──────── Input data

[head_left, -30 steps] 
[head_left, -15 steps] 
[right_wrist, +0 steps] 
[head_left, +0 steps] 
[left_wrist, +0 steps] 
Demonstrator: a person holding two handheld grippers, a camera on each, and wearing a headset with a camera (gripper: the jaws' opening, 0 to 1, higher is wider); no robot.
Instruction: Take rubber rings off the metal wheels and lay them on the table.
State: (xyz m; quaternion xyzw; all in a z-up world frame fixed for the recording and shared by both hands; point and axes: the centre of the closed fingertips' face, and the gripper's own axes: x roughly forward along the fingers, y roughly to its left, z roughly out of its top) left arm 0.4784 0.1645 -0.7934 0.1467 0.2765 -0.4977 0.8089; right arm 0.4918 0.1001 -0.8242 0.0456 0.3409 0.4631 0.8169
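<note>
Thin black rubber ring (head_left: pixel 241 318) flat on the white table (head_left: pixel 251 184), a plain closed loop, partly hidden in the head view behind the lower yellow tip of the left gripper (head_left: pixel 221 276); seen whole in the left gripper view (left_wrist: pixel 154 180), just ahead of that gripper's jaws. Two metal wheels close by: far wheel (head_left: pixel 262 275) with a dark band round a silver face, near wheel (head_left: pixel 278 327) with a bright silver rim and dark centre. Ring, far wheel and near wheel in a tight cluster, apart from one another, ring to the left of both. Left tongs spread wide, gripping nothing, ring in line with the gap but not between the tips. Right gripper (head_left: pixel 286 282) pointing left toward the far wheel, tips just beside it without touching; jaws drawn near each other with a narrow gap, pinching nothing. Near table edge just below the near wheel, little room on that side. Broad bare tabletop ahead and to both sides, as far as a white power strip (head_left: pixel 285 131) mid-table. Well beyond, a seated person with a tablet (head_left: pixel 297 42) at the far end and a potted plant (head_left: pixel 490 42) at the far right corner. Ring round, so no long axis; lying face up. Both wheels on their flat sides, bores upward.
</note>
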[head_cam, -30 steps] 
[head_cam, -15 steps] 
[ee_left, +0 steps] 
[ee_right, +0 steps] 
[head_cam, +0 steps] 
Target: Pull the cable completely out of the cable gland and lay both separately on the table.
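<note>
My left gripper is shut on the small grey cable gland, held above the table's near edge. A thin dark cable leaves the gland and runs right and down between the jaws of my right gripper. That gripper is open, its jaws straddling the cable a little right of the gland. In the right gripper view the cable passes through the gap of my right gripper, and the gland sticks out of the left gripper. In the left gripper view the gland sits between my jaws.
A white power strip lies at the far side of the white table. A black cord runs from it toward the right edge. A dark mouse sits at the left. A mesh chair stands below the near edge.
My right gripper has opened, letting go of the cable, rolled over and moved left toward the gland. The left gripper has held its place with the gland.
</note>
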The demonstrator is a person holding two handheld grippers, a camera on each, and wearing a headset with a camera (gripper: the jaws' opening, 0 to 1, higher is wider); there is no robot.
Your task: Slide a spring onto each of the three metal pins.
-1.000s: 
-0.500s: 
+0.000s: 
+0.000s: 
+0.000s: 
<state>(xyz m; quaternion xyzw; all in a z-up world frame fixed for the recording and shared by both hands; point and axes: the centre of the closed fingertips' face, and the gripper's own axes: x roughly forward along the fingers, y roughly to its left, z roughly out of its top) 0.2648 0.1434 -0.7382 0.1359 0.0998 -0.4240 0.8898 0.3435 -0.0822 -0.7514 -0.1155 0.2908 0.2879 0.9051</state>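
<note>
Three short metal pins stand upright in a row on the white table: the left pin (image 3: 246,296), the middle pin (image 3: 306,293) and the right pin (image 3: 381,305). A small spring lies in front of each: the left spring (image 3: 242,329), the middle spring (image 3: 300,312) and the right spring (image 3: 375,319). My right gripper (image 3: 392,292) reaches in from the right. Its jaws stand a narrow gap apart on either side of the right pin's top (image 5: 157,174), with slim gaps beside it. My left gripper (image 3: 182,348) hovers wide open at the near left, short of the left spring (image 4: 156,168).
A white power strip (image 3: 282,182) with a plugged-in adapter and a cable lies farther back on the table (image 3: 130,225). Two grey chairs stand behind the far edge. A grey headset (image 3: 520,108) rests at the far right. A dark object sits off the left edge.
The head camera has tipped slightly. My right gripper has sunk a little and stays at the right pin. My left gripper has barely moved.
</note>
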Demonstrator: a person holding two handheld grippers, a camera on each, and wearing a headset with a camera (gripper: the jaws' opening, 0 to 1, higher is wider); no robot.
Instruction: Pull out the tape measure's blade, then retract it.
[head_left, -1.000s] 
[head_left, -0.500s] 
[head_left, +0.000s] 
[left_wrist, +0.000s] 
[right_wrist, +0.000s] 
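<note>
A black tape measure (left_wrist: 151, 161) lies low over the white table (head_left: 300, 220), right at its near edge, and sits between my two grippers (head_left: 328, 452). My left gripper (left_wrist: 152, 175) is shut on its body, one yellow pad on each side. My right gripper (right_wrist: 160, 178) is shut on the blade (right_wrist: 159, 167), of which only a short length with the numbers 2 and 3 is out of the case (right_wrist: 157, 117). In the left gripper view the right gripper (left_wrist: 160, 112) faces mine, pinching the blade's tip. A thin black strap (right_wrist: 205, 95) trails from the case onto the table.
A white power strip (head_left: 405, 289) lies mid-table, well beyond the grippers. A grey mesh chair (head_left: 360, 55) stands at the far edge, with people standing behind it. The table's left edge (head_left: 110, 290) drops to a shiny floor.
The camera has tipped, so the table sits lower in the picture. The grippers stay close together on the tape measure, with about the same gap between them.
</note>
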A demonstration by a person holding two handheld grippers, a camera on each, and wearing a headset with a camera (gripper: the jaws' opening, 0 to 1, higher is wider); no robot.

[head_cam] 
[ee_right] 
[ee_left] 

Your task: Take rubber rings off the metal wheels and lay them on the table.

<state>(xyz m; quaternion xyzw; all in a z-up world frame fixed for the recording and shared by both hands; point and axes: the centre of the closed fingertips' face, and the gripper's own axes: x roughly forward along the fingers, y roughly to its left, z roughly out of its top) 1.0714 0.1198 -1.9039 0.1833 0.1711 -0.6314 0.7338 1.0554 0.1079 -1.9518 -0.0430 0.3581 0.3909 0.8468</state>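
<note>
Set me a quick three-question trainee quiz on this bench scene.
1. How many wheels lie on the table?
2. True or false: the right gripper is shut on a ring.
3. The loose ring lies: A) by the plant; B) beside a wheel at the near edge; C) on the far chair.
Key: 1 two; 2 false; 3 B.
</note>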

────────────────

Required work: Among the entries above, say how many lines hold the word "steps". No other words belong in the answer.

Answer to this problem: 10